# I got sprint to give me the the unlock code for my Photon 4G



## air2004 (Aug 18, 2013)

How the hell do I enter this unlock code into the phone ? its been so long since I have done this .
I already tried a foreign sim in the phone but no luck , I even changed the settings to GSM when I had the att&t sim in it .
I'm wasnt getting any pop ups about it being the wrong sim , or asking me to enter an unlock code.
I even tried searching for gsm networks with the att&t sim in , but it wasnt seeing any.

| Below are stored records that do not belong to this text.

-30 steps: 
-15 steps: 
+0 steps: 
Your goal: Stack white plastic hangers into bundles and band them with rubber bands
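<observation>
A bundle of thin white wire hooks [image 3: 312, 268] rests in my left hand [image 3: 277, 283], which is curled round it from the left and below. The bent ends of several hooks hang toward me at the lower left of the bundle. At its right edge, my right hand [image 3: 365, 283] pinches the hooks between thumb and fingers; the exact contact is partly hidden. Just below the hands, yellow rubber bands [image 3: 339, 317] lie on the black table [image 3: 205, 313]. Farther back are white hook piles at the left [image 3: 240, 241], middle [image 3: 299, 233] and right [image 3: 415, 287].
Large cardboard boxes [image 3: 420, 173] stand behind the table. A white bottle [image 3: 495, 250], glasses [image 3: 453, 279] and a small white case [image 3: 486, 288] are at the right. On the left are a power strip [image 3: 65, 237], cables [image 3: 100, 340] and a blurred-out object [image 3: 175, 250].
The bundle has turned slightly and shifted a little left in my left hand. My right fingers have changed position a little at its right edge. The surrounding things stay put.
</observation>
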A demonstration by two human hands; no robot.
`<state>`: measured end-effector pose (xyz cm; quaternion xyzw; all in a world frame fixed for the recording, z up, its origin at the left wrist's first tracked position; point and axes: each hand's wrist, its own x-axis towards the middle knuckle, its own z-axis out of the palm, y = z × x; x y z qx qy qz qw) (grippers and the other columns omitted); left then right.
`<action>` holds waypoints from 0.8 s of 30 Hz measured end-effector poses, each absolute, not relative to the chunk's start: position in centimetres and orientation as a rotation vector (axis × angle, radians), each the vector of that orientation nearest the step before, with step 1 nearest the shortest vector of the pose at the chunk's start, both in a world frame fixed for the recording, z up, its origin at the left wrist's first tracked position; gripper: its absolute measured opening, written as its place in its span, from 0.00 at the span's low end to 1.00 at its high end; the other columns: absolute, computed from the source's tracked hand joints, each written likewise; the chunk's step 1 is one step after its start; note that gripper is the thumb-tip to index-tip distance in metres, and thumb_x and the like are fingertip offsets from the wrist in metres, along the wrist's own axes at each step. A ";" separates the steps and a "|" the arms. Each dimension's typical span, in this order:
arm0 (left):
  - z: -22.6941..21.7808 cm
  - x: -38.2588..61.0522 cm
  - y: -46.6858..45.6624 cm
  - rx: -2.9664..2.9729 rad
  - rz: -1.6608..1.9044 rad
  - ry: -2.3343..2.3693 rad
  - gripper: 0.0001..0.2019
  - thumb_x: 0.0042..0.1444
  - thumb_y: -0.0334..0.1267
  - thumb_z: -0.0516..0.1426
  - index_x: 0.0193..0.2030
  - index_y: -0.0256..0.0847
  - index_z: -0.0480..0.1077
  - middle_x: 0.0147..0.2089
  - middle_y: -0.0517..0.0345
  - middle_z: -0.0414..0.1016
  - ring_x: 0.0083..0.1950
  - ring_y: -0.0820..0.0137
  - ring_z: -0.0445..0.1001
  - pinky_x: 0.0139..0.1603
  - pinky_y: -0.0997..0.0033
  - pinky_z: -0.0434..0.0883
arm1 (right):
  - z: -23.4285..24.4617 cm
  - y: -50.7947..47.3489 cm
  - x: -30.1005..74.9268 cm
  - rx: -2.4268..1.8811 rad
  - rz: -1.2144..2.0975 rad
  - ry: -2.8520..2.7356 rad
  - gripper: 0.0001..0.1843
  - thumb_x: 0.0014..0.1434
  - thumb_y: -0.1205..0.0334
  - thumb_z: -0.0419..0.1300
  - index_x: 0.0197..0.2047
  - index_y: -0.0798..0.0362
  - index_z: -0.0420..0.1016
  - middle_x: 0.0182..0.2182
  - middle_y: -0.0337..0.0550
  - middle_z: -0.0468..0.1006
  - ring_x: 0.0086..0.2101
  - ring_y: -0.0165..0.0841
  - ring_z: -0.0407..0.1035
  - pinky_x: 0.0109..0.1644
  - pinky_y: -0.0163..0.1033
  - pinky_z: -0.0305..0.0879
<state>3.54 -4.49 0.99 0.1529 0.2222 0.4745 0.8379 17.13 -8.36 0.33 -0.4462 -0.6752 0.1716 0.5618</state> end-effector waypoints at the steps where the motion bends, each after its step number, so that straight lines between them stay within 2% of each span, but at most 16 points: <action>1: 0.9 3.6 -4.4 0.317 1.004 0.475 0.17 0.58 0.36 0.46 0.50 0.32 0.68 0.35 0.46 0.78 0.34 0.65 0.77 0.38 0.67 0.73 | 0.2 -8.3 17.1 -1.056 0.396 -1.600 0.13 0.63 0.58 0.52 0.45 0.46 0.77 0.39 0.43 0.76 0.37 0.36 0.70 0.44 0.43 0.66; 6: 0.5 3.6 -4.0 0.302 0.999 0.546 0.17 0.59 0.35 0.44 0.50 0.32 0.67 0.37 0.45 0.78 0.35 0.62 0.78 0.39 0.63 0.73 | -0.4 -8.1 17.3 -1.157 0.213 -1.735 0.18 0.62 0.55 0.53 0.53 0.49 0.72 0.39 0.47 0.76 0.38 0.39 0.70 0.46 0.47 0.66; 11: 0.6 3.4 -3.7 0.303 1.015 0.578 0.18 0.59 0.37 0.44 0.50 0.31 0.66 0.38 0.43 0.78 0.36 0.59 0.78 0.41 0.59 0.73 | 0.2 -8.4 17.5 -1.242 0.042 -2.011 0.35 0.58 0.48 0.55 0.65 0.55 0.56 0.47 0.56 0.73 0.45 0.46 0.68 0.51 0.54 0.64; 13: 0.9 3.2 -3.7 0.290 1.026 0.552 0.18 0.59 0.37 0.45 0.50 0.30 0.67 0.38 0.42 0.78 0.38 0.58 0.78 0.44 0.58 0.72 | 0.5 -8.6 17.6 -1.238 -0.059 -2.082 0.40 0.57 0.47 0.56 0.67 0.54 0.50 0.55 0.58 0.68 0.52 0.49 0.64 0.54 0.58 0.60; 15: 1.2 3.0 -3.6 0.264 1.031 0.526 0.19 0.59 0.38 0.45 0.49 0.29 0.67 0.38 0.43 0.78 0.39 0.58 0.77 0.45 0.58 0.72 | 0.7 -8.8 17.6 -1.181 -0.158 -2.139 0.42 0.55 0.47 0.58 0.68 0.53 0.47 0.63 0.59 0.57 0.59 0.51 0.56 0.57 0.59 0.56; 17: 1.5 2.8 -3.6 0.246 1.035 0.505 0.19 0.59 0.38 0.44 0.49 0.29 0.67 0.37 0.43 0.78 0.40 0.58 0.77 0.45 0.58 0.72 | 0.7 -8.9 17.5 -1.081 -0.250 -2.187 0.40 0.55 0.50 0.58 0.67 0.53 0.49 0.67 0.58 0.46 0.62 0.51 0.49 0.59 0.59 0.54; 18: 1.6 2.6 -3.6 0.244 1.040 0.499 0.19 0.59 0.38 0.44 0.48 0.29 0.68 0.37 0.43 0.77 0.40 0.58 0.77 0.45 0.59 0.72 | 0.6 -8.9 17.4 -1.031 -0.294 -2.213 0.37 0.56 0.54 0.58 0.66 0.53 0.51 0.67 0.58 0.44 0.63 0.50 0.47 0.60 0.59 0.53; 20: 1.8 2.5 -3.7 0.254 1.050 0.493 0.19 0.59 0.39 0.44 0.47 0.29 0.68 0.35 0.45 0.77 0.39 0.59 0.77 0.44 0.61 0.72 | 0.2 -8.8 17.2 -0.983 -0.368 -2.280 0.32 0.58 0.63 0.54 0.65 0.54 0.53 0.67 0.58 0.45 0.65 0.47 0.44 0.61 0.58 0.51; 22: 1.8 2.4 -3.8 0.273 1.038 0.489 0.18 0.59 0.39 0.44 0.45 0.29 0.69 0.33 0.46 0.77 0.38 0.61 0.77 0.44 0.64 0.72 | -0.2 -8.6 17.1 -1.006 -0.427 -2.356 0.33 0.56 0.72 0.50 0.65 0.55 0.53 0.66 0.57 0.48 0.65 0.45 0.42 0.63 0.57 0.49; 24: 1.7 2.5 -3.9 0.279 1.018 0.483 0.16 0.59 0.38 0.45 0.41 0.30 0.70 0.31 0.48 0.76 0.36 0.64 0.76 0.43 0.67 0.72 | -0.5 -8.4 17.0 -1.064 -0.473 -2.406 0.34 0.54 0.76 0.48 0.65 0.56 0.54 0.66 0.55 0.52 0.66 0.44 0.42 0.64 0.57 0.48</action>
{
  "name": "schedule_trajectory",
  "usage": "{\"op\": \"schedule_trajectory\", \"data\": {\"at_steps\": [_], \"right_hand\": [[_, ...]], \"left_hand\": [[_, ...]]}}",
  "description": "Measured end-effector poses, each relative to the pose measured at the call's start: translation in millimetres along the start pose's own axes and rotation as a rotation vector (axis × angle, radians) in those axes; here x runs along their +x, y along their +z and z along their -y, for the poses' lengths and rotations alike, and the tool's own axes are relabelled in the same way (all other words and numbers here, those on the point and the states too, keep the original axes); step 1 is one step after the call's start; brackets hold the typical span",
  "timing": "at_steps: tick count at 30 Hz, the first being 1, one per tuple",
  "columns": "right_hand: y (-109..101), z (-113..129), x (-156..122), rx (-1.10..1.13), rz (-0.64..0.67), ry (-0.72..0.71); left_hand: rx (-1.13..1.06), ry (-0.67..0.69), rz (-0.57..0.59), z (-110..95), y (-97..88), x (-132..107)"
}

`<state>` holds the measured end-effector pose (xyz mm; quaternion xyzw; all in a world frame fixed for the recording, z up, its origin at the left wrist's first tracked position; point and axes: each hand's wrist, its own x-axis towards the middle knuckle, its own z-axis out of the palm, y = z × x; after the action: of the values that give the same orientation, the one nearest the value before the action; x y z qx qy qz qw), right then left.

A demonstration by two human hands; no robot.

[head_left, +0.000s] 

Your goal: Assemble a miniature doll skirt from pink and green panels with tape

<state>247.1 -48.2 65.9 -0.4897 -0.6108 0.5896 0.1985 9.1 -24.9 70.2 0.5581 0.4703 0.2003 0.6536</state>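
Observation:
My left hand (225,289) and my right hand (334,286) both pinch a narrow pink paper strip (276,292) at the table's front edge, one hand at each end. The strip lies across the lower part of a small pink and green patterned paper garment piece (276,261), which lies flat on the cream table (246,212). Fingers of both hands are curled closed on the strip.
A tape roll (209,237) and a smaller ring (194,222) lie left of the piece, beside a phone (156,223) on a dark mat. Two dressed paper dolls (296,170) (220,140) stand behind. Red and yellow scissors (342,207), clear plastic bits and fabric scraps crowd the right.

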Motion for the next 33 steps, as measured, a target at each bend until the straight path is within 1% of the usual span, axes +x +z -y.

Do I need to deactivate service in order to get the pop up for entering the unlock code ?


----------



## Xotadi (Aug 18, 2013)

Source: http://forum.gsmhosting.com/vbb/f496/how-enter-unlock-code-579143

1 - Switch ON your phone with a not allowed SIM Card,
2 - Phone should show "Enter Special or Subsidy Code",
3 - You can now enter the Unlock Code we send to you.
4 - Your Phone will now be unlocked


----------



## air2004 (Aug 19, 2013)

Xotadi said:


> Source: http://forum.gsmhosting.com/vbb/f496/how-enter-unlock-code-579143
> 
> 1 - Switch ON your phone with a not allowed SIM Card,
> 2 - Phone should show "Enter Special or Subsidy Code",
> ...


 
Sprint gave me the unlock code , but when I tried another sim card in the phone it didnt give me any pop up .
I'm not looking to buy an unlock code when I already have it.
I'm wondering why when I inserted the other sim , nothing happened.


----------



## Xotadi (Aug 19, 2013)

air2004 said:


> Sprint gave me the unlock code , but when I tried another sim card in the phone it didnt give me any pop up .
> I'm not looking to buy an unlock code when I already have it.
> I'm wondering why when I inserted the other sim , nothing happened.


Try restarting your phone with the other sim inserted


----------



## Tom Bombadildo (Aug 19, 2013)

If it doesn't come up with a popup when you restart with the other SIM card in it, try entering one of these codes on the dial menu:
#073887*
or
#786074*


----------



## air2004 (Aug 19, 2013)

Tom Bombadildo said:


> If it doesn't come up with a popup when you restart with the other SIM card in it, try entering one of these codes on the dial menu:
> #073887*
> or
> #786074*


I tried those already , I get a voice saying the feature code is not valid


----------



## air2004 (Aug 19, 2013)

I finally found a fourm that had the answer I was looking for , the code sprint gave me didnt work and I sure as hell am not gonna pay for a code. Looks like I will have to call them again tomorrow. But here is how to get into the unlock mode I was looking for .
Turn your ;phone into gsm mode in call settings set a screen lock and go turn your screen off wait 15 secs and then instead of entering screen lock go to emergency dial and enter #073887* and then call it it will ask for unlock code and where did you buy your code and is your photon for usa sprint because i need to unlock mine too thanks


----------



## air2004 (Aug 19, 2013)

DOes anyone know how long the code should be ? the code I was give is only 6 digits long. I did ask him if thats all it was because I did this years ago with a nokia phone and the key was a lot longer.


----------